Nonlinear dynamics of a friction-limited drive: Application to a chain continuously variable transmission (CVT) system

Over the past two decades, extensive research has been conducted on developing vehicle transmissions that meet the goals of reduced exhaust emissions and increased vehicle efficiency. A continuously variable transmission is an emerging automotive transmission technology that offers a continuum of gear ratios between desired limits. A chain CVT is a friction-limited drive whose dynamic performance and torque capacity rely significantly on the friction characteristic of the contact patch between the chain and the pulley. Although a CVT helps to maximize the vehicle fuel economy, its complete potential has not been accomplished in a mass-production vehicle. The present research focuses on developing models to analyze friction-induced nonlinear dynamics of a chain CVT drive and identify possible mechanisms that cause degradation of the overall dynamic performance by inducing chaos and self-sustained vibrations in the system.
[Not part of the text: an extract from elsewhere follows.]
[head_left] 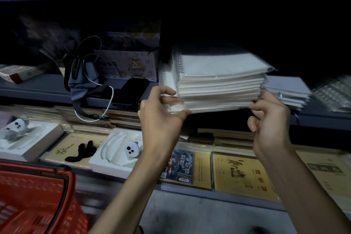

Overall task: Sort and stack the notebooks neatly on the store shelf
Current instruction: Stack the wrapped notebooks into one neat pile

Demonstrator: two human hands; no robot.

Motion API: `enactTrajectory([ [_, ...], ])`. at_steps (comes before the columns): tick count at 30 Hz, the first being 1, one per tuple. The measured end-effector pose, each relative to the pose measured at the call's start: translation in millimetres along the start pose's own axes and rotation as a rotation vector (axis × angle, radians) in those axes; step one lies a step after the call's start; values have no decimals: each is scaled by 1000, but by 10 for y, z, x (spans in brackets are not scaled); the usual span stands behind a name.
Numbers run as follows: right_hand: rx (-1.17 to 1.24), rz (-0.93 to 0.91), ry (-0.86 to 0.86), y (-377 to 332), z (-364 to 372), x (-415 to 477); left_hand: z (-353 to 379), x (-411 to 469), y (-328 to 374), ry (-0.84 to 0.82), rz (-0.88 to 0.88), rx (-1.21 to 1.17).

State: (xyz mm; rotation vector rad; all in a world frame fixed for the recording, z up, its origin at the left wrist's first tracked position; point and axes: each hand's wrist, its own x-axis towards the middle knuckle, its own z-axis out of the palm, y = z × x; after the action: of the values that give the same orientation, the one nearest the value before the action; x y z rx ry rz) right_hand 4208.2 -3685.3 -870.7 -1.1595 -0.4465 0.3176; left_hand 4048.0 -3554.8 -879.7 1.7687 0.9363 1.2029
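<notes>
Left hand (161, 118) and right hand (269, 119) each pinch an end of the wrapped notebook stack (220, 81) at the shelf (47, 89) edge

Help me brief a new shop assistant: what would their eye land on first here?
First, the pale stack of notebooks in clear wrap at the front edge of the grey shelf, centre right. The left hand and the right hand grip its two front corners. After that, the red basket at bottom left stands out, then the white tray with a small white figure lying on the display below.
</notes>
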Motion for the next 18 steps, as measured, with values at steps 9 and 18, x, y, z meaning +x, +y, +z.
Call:
enactTrajectory([
  [9, -38, 41, 97, 21, -66, 178, 13, -49, -21, -39, 41, 9],
  [18, -23, 43, 97, 35, -78, 81, -91, 119, 19, 76, -172, -349],
])
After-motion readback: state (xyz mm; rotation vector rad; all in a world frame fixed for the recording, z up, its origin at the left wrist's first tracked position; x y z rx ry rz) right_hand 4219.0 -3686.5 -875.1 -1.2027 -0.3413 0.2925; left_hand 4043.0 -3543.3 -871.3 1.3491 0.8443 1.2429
Two different mathematical models of friction, which characterize different operating or loading conditions, are embedded into a detailed planar multibody model of chain CVT in order to capture the various friction-induced effects in the system. Tools such as stick–slip oscillator dynamics, Lyapunov exponents, phase-space reconstruction, and recurrence plotting are incorporated to characterize the nonlinear dynamics of such a friction-limited system. The mathematical models, the computational scheme, and the results corresponding to different loading scenarios are discussed. The results discuss the influence of friction characteristics on the nonlinear dynamics and torque transmitting capacity of a chain CVT drive.